▶ Problem description
From the records below, transcribe only the lines running from the one with "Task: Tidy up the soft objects" through the one with "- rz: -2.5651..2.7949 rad". Keep both of those end lines.

▶ Records for processing
+ + +
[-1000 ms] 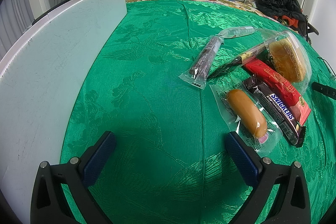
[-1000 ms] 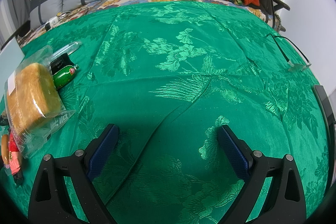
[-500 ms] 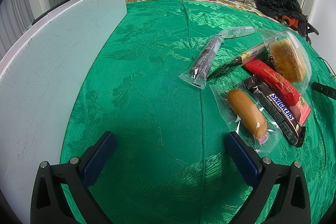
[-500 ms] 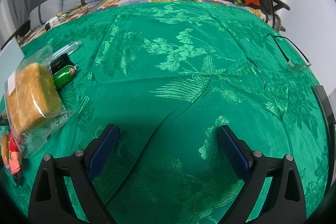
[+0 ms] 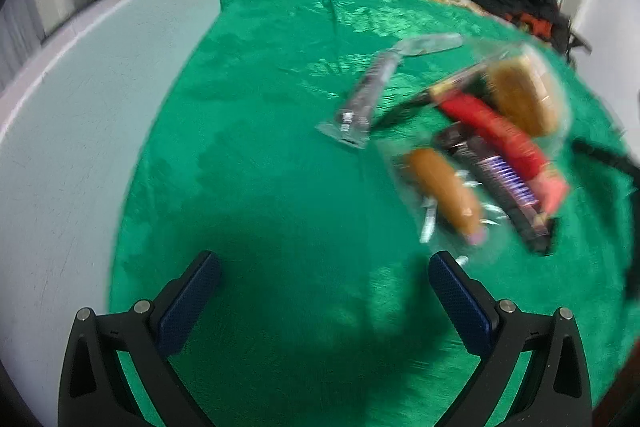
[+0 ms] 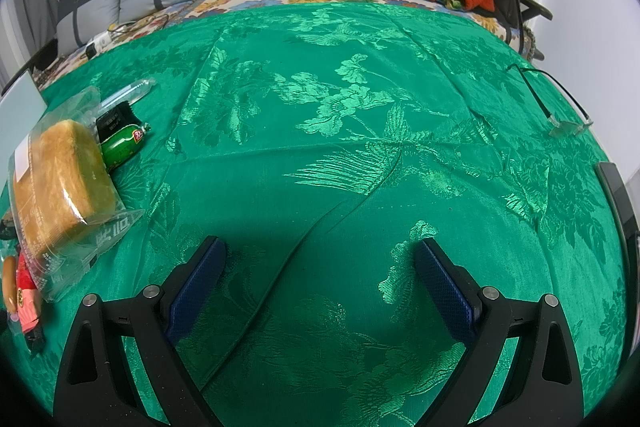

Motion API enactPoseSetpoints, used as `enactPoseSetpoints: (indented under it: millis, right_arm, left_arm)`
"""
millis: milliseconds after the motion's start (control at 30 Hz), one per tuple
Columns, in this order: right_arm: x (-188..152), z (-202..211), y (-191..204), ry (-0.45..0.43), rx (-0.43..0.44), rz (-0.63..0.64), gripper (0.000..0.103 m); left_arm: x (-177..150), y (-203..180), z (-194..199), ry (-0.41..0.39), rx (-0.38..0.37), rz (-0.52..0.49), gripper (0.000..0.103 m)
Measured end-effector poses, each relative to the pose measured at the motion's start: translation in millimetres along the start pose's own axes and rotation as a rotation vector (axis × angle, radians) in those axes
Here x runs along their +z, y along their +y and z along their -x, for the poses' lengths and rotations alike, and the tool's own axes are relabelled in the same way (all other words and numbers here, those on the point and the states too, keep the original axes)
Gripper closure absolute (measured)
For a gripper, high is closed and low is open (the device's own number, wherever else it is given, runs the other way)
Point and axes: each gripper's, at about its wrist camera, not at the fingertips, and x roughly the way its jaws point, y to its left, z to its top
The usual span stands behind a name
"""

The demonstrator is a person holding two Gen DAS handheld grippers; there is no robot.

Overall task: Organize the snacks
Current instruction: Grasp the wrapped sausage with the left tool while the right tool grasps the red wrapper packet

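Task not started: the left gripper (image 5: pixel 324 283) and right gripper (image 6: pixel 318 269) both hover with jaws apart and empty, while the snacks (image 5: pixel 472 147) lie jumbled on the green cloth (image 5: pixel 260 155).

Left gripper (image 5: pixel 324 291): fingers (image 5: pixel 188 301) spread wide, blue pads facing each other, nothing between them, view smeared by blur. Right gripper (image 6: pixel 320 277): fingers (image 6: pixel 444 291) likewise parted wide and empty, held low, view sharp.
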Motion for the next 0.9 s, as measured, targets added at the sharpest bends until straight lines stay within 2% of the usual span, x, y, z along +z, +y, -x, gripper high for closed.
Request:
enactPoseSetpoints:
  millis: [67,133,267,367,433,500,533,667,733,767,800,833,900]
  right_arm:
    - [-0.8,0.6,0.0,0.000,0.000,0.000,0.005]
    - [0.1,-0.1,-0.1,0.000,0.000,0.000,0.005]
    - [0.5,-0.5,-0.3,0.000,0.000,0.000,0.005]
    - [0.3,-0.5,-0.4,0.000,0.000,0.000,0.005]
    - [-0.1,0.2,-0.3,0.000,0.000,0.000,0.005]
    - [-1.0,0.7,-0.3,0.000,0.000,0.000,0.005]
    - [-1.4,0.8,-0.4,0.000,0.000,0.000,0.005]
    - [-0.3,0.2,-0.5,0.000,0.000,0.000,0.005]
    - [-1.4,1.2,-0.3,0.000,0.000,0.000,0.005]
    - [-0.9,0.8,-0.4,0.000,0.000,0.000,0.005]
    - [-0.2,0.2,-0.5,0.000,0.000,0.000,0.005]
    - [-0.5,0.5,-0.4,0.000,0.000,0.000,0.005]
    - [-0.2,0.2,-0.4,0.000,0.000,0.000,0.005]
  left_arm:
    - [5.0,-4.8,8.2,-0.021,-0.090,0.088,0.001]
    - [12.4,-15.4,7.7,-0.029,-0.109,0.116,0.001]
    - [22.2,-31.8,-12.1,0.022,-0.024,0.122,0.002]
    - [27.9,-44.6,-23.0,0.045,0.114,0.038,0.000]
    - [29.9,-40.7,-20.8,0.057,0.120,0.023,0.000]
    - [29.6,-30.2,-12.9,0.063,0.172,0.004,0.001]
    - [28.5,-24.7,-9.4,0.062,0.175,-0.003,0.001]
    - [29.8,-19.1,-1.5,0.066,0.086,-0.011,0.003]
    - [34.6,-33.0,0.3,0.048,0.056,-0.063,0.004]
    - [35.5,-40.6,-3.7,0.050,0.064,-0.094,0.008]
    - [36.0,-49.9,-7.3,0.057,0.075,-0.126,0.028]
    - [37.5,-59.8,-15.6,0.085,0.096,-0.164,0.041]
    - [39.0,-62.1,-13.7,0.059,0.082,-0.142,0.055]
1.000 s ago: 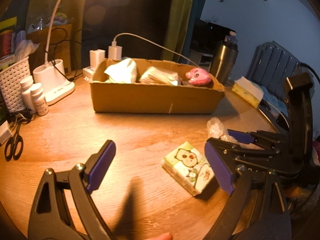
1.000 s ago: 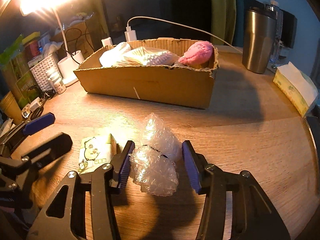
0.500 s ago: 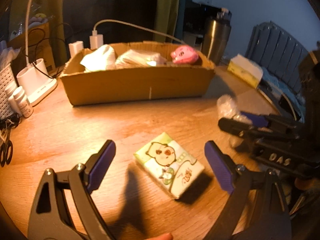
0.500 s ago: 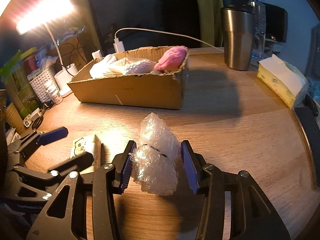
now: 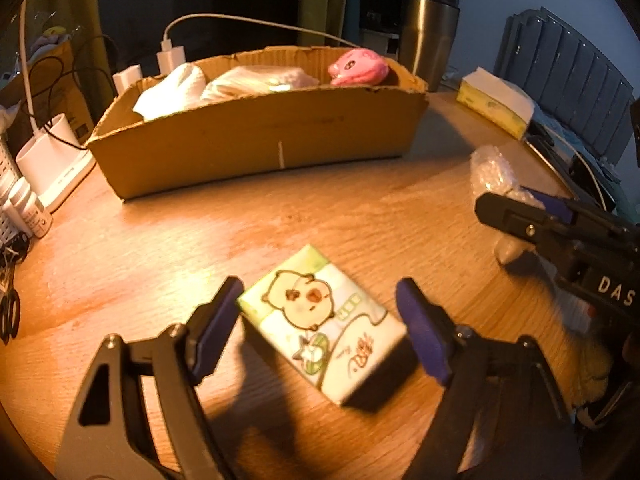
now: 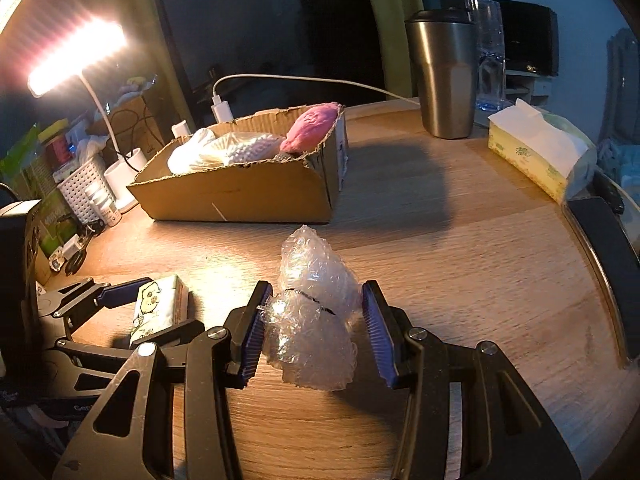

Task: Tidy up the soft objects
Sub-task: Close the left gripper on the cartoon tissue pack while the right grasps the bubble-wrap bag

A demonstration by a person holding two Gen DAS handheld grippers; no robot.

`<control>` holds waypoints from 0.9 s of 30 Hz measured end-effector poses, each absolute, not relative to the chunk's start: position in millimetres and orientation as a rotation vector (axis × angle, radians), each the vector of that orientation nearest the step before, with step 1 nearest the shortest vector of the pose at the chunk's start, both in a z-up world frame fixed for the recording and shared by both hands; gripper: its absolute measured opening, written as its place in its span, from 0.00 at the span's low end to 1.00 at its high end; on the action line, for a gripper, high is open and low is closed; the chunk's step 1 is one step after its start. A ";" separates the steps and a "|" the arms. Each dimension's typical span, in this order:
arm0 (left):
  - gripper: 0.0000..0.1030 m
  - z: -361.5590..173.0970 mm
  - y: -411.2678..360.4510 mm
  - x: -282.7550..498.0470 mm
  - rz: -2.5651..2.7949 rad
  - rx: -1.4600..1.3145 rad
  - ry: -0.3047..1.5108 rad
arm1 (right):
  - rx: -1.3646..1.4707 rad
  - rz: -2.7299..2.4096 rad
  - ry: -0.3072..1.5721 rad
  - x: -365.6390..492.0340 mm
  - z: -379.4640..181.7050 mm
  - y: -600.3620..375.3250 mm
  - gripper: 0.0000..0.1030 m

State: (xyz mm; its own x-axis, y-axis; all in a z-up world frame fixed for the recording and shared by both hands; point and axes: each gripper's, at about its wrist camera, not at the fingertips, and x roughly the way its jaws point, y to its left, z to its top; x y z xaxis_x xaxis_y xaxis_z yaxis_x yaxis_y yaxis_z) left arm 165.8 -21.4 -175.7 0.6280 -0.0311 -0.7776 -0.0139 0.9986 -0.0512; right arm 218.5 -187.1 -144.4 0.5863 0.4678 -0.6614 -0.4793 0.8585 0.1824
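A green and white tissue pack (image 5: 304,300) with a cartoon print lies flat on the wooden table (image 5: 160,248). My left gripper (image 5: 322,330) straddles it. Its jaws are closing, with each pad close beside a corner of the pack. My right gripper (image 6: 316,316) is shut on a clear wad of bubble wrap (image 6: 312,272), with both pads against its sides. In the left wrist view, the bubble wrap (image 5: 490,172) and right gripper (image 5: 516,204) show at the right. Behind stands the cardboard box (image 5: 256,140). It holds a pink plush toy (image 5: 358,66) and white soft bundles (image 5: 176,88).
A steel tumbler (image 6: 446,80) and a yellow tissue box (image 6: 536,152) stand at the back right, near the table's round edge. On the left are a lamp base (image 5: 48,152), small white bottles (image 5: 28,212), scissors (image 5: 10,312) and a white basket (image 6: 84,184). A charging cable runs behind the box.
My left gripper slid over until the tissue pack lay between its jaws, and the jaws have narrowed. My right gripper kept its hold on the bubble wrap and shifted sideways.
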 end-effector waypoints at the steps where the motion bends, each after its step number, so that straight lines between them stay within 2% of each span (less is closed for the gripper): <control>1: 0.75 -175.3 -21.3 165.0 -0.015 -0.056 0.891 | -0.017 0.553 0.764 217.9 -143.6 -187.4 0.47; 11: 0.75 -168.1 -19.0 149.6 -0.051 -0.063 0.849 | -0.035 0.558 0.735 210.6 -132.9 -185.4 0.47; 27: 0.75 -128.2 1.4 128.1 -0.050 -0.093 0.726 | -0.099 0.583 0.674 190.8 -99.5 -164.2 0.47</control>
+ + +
▶ Answer to this exercise
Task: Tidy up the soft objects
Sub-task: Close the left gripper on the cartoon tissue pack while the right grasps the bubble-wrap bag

A demonstration by a person holding two Gen DAS handheld grippers; no robot.

`<control>` holds waypoints from 0.9 s of 30 Hz measured end-effector poses, each absolute, not relative to the chunk's start: position in millimetres and orientation as a rotation vector (axis × angle, radians), each the vector of that orientation nearest the step before, with step 1 nearest the shortest vector of the pose at the chunk's start, both in a z-up world frame fixed for the recording and shared by both hands; gripper: its absolute measured opening, written as its place in its span, from 0.00 at the span's low end to 1.00 at its high end; on the action line, for a gripper, high is open and low is closed; the chunk's step 1 is one step after its start. A ";" separates the steps and a "|" the arms. Each dimension's typical span, in this order:
arm0 (left):
  - gripper: 0.0000..0.1030 m
  - z: -361.5590..173.0970 mm
  - y: -411.2678..360.4510 mm
  - x: -282.7550..498.0470 mm
  - rz: -2.5651..2.7949 rad

With the answer given, the exercise is complete.